Österreich hat eine gute Industriestruktur, vor allem in Oberösterreich. Doch die Politik geht damit recht fahrlässig um. Das beginnt bei unerwünschten Investitionen am Erzberg, führt über die Endlosdebatten um 380-KV-Stromleitungen und endet bei Bauordnungen, die der (wirklich erfolgreichen) heimischen Holzindustrie nicht gerade helfen.
Dies alles ist Gift für den künftigen Wohlstand im Land. Die Industrie beschäftigt nicht nur Facharbeiter, sie beschäftigt auch viele nachgelagerte Dienstleistungen. In Summe macht dies einen großen Teil der Wirtschaftsleistung aus.
Österreich hatte - nach der Krise der 1980er - eine vorzeigbare Industriepolitik.
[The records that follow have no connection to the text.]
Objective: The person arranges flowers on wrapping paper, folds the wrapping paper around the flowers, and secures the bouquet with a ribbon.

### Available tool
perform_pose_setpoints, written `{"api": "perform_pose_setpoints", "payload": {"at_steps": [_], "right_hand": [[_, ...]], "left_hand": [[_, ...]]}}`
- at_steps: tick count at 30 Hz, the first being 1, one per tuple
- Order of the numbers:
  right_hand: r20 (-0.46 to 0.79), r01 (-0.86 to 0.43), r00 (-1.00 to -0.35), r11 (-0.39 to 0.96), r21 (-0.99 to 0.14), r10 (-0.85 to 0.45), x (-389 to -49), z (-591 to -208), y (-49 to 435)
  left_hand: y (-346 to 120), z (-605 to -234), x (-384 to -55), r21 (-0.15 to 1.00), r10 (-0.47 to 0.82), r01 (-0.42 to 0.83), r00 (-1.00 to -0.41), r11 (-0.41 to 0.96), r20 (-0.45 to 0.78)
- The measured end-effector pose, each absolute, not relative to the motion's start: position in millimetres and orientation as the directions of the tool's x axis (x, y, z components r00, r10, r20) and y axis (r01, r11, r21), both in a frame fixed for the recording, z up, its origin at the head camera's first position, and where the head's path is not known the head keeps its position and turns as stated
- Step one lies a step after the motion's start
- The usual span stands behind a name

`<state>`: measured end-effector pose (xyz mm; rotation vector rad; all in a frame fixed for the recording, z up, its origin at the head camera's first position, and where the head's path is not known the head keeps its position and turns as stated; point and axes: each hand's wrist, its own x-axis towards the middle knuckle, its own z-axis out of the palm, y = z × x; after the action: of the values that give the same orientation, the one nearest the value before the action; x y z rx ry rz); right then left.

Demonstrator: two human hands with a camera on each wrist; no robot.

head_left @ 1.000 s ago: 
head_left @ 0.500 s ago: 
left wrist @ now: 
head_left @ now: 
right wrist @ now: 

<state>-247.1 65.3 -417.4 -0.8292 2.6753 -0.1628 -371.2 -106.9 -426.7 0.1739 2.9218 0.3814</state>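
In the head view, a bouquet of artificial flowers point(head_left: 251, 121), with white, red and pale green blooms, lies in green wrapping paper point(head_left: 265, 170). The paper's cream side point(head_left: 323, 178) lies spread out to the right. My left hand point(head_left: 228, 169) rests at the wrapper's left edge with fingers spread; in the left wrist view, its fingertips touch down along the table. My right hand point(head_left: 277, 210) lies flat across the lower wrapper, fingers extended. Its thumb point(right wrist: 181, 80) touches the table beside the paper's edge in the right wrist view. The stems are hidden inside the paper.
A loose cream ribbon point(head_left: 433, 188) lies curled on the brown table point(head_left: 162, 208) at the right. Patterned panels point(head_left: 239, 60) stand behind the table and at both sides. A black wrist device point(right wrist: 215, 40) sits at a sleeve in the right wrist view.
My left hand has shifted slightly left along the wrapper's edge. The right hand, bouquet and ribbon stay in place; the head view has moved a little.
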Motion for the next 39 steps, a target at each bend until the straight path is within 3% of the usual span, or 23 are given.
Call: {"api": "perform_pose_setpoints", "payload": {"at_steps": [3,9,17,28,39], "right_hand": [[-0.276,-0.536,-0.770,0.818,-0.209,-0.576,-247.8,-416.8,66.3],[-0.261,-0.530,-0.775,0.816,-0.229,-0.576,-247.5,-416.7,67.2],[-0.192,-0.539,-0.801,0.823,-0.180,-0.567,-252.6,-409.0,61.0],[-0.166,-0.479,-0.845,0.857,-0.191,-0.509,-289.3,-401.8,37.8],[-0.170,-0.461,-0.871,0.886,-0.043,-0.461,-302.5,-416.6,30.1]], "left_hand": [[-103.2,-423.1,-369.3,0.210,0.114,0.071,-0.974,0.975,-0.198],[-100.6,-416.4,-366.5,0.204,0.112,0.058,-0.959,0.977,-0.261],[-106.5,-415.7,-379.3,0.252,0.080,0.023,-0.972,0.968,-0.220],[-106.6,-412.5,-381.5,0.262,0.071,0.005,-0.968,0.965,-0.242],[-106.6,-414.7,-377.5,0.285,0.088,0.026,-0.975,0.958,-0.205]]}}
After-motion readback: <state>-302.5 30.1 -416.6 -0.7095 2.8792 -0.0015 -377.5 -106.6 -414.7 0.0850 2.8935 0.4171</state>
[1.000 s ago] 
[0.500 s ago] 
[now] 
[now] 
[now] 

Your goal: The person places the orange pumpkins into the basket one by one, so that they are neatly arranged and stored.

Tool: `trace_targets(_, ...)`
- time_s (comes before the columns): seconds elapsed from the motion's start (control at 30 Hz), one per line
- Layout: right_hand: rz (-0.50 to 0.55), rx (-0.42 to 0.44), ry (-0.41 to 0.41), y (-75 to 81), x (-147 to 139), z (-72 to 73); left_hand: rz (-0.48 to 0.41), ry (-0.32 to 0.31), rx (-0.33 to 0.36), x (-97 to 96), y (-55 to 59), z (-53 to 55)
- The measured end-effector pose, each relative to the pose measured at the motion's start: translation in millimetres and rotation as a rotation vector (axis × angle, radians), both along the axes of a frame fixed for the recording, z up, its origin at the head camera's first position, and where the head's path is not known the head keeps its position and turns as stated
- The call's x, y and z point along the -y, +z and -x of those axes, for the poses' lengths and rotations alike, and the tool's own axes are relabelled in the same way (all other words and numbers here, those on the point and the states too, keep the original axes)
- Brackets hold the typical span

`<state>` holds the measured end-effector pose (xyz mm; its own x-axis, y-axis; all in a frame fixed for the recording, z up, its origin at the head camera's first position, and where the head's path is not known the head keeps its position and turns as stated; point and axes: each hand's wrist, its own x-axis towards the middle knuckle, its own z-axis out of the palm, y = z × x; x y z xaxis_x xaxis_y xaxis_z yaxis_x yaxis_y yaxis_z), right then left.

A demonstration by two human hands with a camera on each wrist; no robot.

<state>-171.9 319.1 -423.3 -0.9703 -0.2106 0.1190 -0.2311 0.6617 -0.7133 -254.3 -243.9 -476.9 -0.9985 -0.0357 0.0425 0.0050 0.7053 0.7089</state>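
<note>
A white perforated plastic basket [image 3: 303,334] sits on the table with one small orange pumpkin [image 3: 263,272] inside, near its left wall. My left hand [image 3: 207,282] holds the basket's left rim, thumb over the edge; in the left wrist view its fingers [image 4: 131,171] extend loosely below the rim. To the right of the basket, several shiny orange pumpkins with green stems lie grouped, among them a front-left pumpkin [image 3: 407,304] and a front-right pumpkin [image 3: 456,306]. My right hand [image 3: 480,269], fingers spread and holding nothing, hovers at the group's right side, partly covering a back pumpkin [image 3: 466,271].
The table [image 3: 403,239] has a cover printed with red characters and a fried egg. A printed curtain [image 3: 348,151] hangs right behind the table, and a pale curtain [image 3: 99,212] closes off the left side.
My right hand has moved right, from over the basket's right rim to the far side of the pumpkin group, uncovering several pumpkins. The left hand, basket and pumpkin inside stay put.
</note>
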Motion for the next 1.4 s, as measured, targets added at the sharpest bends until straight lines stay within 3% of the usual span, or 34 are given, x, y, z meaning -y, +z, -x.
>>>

Derzeit hat es gar keine. Nun wäre einzuwenden, dass auch die EU keine industriepolitischen Akzente setzt, aber hilfreich ist auch das nicht.
Die Regierung allein dafür verantwortlich zu machen, wäre zu billig. Es sind auch die Sozialpartner, die in diesem Bereich versagen. Die Industriellenvereinigung beispielsweise versucht sich derzeit vor allem als Gralshüter der Stiftungen. Niedrige Steuersätze werden propagiert und vor allem Ausgabenkürzungen der öffentlichen Hand. Dass die Industrie damit einem Teil ihrer eigenen Mitgliedsbetriebe das Leben schwer macht, scheint keine Rolle zu spielen.
Die Gewerkschaft, die bei Strategiefragen zur Industrie nicht weit von der Arbeitgeberseite entfernt ist, konzentriert sich auch immer stärker auf ihre Mitglieder im öffentlichen Dienst - die ohnehin unkündbar sind.
Die Auswirkungen solcher Politik sind in Spanien zu besichtigen: Die Hälfte der Jugendlichen findet dort keinen Job. Oder in Griechenland: Dort verlassen viele Junge einfach das Land.
Die Versäumnisse und Fehler, die dazu führten, wurden vor 10 bis 15 Jahren gemacht. Und so ist es auch in Österreich: Was derzeit industrie- und wirtschaftspolitisch unterbleibt, rächt sich bitter in späteren Jahren. Höchste Zeit also, dass sich Österreich seiner Industrie wieder besinnt - und das Thema auch in Brüssel aufs Tapet bringt.